告白
商会長であるエリオットが、ディーゴの事情に一定の理解を示し、解雇を撤回してくれた。
アービスに再び受け入れられたディーゴに、メンバーは安堵し喜んだ。
しかしエスタは手放しでは喜べなかった。
前世では仕事や結婚を我慢してきたのだ。ディーゴがエスタを案じた時と同様に、彼には幸せになってもらいたいと、苦難を避けて平穏に暮らしてもらいたいという願いがあった。
そっとディーゴに近づき小さな声で確認する。
「無理にアイドルを続けなくてもいいんだよ。あなたには自分の幸せを優先してほしい」
心配するエスタに、ディーゴは微笑む。
「元々一から何かを作り出す仕事に就きたかったんです。だから今、楽しみとワクワクしかないんスよ。それに俺、みなさんと一緒にいるのが好きです!」
ディーゴの心からの笑顔と言葉に、エスタはじんと胸が熱くなった。
「あカッシュさーん。俺にも歌詞書かせてもらえませんか? 俺前世でバンド活動してたんスよ~」
「おおいいね! 書いて書いて!」
「バンドってなに~?」
数時間前までの重い空気が嘘のように、今は楽しそうに集まるメンバー達。
エスタはその光景を見て、なんだか泣きそうになってクリフの背中に隠れた。
エスタの状態を察したクリフは、背中を向けたまま「よかったな」と囁いた。
安心する背中で、少しだけ泣いた。
***
怒涛の一日となったアービス。
ディーゴは告白のあと、怪我をしていたのですぐに自室で休み、エリオットは後処理のために一度商会に戻った。
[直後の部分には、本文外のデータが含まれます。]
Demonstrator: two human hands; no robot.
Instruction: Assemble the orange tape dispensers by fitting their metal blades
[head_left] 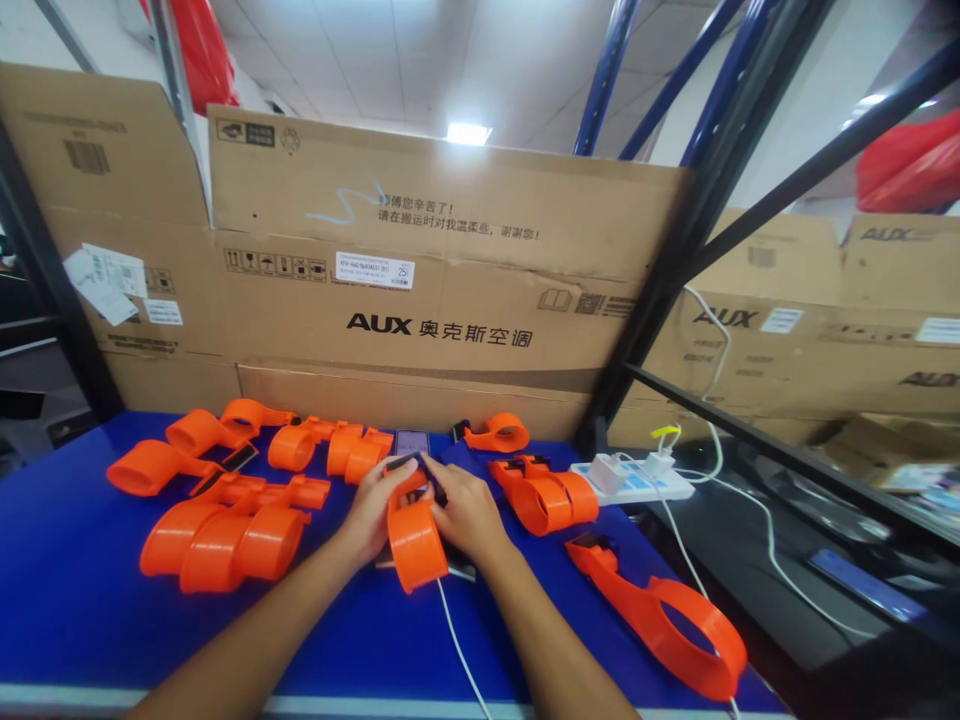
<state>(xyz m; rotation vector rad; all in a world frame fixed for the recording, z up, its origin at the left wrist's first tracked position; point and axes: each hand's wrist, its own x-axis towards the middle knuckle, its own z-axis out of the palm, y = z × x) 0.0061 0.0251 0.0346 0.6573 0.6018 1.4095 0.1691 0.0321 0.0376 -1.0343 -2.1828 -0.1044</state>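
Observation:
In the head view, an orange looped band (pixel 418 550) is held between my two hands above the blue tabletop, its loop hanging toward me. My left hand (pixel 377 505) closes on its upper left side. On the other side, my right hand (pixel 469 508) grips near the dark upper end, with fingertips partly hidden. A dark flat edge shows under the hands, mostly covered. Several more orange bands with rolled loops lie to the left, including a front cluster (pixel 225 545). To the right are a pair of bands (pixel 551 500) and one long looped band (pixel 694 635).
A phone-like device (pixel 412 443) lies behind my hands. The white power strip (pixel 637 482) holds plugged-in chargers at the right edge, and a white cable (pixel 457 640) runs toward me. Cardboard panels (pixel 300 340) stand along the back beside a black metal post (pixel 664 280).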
残ったメンバーとエスタが片付け作業をし終えると、すでに深夜を回っていた。
「そろそろ帰ろう」
クリフが応接室に迎えに来て声をかけた。
「もう少し待っててもらえますか? リアンに話があるから残るよう言われていて」
「リアンなら先ほど部屋に戻ったぞ」
「ええ~? 疲れちゃったのかな。じゃあこの書類だけ片付けてきます」
「……」
エスタは少し戸惑いながらもテーブルの書類を片付け始めた。
「クリフまだいる~? ちょっと来てくんな~い」
2階からルルの声が届く。
クリフは一つため息を落として応接室を出ていった。
クリフが出ていってすぐ、窓を叩く音がして振り返る。
「な、なに?」
恐る恐る窓に近づくと、リアンが窓辺に立って鍵を指差していた。
「リアン!? 休んでたんじゃーーどうして外から入ってくるんですか?」
「閉じ込められたけど窓から逃げて仕返しした」
「??」
窓から入ってきたリアンは、にっこりと笑顔を見せる。
「エスタ、今日はお疲れ様」
「あ、はい。リアンもお疲れ様でした」
「俺、かっこよかった?」
「もちろん! 最高にかっこよかったですよー」
いつもの屈託のない表情と会話に、エスタもいつも通りに答える。
ところが、直後にリアンは真顔になって目を閉じ、ゆっくりと瞼を上げてエスタを見つめた。
その瞳には熱がはらんでいて、居心地の悪さを抱く。
「俺、エスタのことが好きだ」
突然のリアンの告白。
応接室の空気が一瞬で張りつめる。
喉が詰まり、すぐには反応できなかった。
それでも、エスタは即座にマネージャーの仮面をかぶり、表情を引き締めた。